Ausschließlich politische Selbstdarstellung des Landeshauptmannes, nicht einmal zuständige Landesregierungsmitglieder eingeladen

St. Pölten, (SPI) - "Ein exemplarisches Beispiel eines ungeheuerlichen und absolut inakzeptablen Vorgehens im Zusammenhang mit der schrecklichen Gasexplosionskatastrophe in Wilhelmsburg lieferte gestern Niederösterreichs Landeshauptmann Dr. Erwin Pröll. Beim gestrigen Empfang des Landeshauptmannes für die Rettungsorganisationen und Einsatzkräfte wurde bewusst darauf verzichtet, die Niederösterreichische Landesregierung einzuladen, ja nicht einmal zuständige Regierungsmitglieder (Rettungswesen, Feuerwehr) erhielten die Möglichkeit, den Einsatzkräften nochmals ihren Dank auszusprechen", kommentiert SP-Landtagsabgeordneter Helmut Cerwenka die jüngsten Vorgänge.****

Großer Dank kommt selbstverständlich auch von den Sozialdemokraten -allerdings ohne großes Getöse und peinlicher Selbstdarstellung. So dürfen sich auch die SPÖ- Landesregierungsmitglieder bei allen Einsatzkräften und bei den Menschen in Wilhelmsburg, die zur Linderung des Leides der betroffenen Opfer beigetragen haben, bedanken. Jenen die mitgeholfen haben, zu bergen und zu sichern, jenen die mitgeholfen haben, Schmerzen zu lindern und Menschen beizustehen, ist besonders zu danken.
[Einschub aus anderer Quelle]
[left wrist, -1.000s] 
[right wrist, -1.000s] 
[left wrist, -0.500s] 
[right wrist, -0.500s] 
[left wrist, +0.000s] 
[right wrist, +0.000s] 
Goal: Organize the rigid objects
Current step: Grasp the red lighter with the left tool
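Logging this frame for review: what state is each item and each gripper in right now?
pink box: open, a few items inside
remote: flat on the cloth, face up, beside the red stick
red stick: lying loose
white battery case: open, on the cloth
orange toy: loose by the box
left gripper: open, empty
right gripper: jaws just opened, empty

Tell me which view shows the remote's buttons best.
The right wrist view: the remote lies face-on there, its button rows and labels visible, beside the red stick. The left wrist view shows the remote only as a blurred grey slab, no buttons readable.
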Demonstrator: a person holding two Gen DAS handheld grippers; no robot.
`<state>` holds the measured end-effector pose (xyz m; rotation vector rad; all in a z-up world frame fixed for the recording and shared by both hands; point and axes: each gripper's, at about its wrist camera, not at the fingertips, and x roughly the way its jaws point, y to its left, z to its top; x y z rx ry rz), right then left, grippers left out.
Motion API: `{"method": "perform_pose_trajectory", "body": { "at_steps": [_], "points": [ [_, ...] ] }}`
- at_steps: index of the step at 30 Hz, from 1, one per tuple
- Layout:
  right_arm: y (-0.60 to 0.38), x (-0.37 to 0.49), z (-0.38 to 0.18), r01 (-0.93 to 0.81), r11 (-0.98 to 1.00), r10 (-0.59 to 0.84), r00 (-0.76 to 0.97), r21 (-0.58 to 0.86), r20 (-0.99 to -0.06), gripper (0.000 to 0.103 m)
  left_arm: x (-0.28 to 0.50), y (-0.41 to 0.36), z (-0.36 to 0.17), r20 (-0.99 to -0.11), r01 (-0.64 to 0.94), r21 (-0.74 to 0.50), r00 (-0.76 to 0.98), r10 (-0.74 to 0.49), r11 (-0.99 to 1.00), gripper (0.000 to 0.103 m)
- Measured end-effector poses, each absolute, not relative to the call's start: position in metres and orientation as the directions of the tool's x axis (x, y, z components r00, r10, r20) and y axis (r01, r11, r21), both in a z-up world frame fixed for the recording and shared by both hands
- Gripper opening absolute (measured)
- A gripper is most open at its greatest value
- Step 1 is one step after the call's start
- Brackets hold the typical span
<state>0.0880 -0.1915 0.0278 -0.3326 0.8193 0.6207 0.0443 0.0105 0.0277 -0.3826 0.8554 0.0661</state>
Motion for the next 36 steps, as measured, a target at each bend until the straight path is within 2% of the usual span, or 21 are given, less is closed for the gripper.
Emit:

Die Katastrophe von Wilhelmsburg und alle nachfolgenden Hilfsaktionen haben aber auch gezeigt, dass unsere Gemeinschaft funktioniert, dass, wenn es darauf ankommt, Menschen für andere da sind und wirkliche Hilfe geben. "Den Angehörigen der Opfer sei nochmals die Anteilnahme und das Bedauern über den schweren Verlust ausgesprochen. Die Angehörigen, die Bevölkerung von Wilhelmsburg - sie alle werden lange an die Katastrophe denken. Die Opfer werden niemals vergessen werden", so LAbg. Cerwenka abschließend.